充分混ざったら、オリーブオイルを少しずつ加えながらさらに混ぜる。
固くなってきたら風味付けと酢の代わりのレモン汁を入れ、またオリーブオイルを
入れながら混ぜる。
そう、異世界物の定番、マヨネーズである。
そして出来たマヨネーズと、茹でタマゴ、ハム、チーズ、生野菜を使って、
薄めに切った食パンにはさみ、いろいろなサンドイッチを作っていく。
出来たサンドイッチを1人前ずつ紙で包み、収納バッグに入れる。
次に丸いパンを上下に切り、オーブンで軽く焼く。
そして、焼いたパンの下側にレタスや輪切りのトマトなどをのせる。
そして学園で作っておいたハンバーグをだす。
そのままでは大きすぎるので半分に切ってのせマヨネーズをかけ
パンの上側をのせ、ハンバーガーの出来上がりである。
もともと、エレールが来たら、ふるまおうと思っていたのだが、
昨夜は食事会の料理をだしたので保留になっていたのである。
それで、朝食用にハンバーガーに作り変えてみたのだ。
同じく学園で作ったクリームシチューと一緒に、食堂で待つエレールの
ところに持っていく。
「お待たせ~、ハンバーグという肉料理をはさんだハンバーガーというものと
クリームシチューだよ。
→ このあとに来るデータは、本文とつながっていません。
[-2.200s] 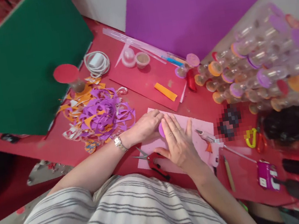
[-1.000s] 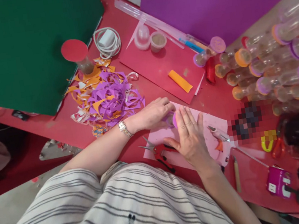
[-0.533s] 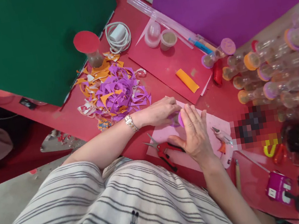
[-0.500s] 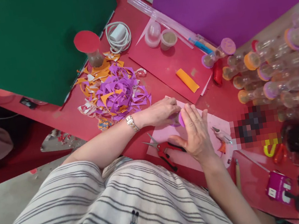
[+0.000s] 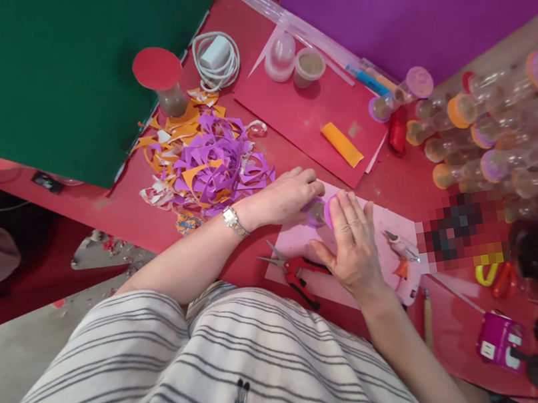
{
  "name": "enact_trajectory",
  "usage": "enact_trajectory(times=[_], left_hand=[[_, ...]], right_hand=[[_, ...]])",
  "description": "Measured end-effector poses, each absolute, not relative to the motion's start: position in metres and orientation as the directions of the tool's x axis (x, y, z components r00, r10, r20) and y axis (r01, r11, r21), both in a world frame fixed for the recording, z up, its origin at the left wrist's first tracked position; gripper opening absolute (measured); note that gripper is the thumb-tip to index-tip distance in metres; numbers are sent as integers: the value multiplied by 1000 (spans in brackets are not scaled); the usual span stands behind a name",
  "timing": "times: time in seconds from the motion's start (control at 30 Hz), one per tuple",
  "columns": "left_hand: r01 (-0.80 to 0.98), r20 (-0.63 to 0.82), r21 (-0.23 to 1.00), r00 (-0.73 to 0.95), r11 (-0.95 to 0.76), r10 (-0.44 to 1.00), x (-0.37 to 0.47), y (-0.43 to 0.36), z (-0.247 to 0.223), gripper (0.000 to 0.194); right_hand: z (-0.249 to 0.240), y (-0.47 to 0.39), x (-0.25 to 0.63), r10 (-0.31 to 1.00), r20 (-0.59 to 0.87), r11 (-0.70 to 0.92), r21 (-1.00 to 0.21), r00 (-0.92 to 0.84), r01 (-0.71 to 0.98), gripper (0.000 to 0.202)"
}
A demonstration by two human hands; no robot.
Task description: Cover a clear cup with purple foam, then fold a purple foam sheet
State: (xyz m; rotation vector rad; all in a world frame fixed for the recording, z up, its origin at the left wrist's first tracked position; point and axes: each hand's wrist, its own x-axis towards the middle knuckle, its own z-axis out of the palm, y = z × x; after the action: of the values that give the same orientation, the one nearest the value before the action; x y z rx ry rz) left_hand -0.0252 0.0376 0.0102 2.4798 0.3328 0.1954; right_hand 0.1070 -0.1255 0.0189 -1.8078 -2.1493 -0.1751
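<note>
My left hand [image 5: 293,194], with a watch at its wrist, is closed round a clear plastic hourglass-shaped piece [image 5: 316,213] that lies sideways over a pink sheet [image 5: 348,291]. Its right end carries a purple disc [image 5: 329,210]. Against that disc my right hand [image 5: 356,242] presses with a flat palm, its fingers stretched out and the thumb apart. Much of the piece is hidden by both hands. Red-handled snips [image 5: 294,272] lie with blades apart below my left hand. To the right of my right hand is a pale glue gun [image 5: 402,249].
Purple and orange paper scraps [image 5: 215,159] are heaped left of my hands. Behind stand a red-topped hourglass-shaped piece [image 5: 171,100], a coiled white cable [image 5: 218,61] and a cup of sand [image 5: 309,66]. Several similar pieces [image 5: 505,126] are stacked at right. A green board [image 5: 55,92] rises at left.
The view has shifted slightly. My right hand stays flat against the purple disc, and a little more of the clear piece shows between my hands.
</note>
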Motion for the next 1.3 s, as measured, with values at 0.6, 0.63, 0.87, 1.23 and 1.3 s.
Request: enact_trajectory(times=[0.6, 0.63, 0.87, 1.23, 1.3], left_hand=[[179, 99, 644, 944, -744, 313, -21, 29, 7, 13], [174, 105, 647, 944, -742, 313, -21, 30, 6, 14], [80, 158, 714, 949, -695, 272, -22, 35, -1, 21], [67, 220, 724, 921, -686, 323, -21, 42, 0, 13], [107, 223, 718, 901, -688, 373, -21, 43, 2, 13]], right_hand=[[29, -123, 93, 923, 357, 177, -55, -146, 983, 75], [28, -123, 91, 923, 361, 164, -57, -133, 985, 73], [16, -119, 89, 926, 368, 123, -92, -81, 988, 73], [29, -130, 91, 863, 504, 202, -267, -42, 942, 60], [34, -143, 93, 838, 545, 211, -339, 9, 917, 53]])
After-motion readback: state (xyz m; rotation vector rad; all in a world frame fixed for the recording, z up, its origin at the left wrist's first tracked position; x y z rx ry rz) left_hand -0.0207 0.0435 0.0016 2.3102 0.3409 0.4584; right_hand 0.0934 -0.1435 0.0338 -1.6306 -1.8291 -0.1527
どうぞ、召し上がれ」
「ん」
相変わらず無表情だが、リョウには喜んで食べているのがわかる。
2つのグラスにオレンジジュースを注いで、リョウも自分の分を食べ始める。
すると、服のすそがつんつんと引かれる。
うん、わかってた。
服のすそを掴んでいたミーナを抱え上げ、膝に座らせる。
そして、ハンバーガーをナイフで半分に切る。
「はい、どうぞ」
「ありがとうです~」
食べ始めるミーナ。
リョウも自分がかじった方のハンバーガーを食べる。
おいしいものに目がないミーナがおねだりして食べている物。
食堂内の客たちの注目をひかないはずはなかった。
ドウェインやゾーエにそれをくれと注文するが、当然、無理である。
客の1人が、話しかけてくるが、
「食事の邪魔をしないでください!」
面倒なので口調だけは柔らかくした殺気を含んだ言葉で追い返す。
エレールが食べ終わったので、リョウはさっき作ったサンドイッチを
2人前とカラアゲ、ポップコーンをだす。
「お弁当にどうぞ。今回はご苦労様でした」
「ん」
それらをエレールは自分の収納バッグに入れる。
そして、リョウの側に行き、ミーナを抱えてリョウの膝から下ろし、
代わりに自分が座る。そしてリョウに抱きついて耳元で何かささやく。
「えっ!」
リョウは思わず声をだす。
チュッと軽くリョウの頬にキスをするエレール。
そして、リョウの膝から下りたエレールはそのまま出口まで小走りで行き、
手を振った後、走り去って行った。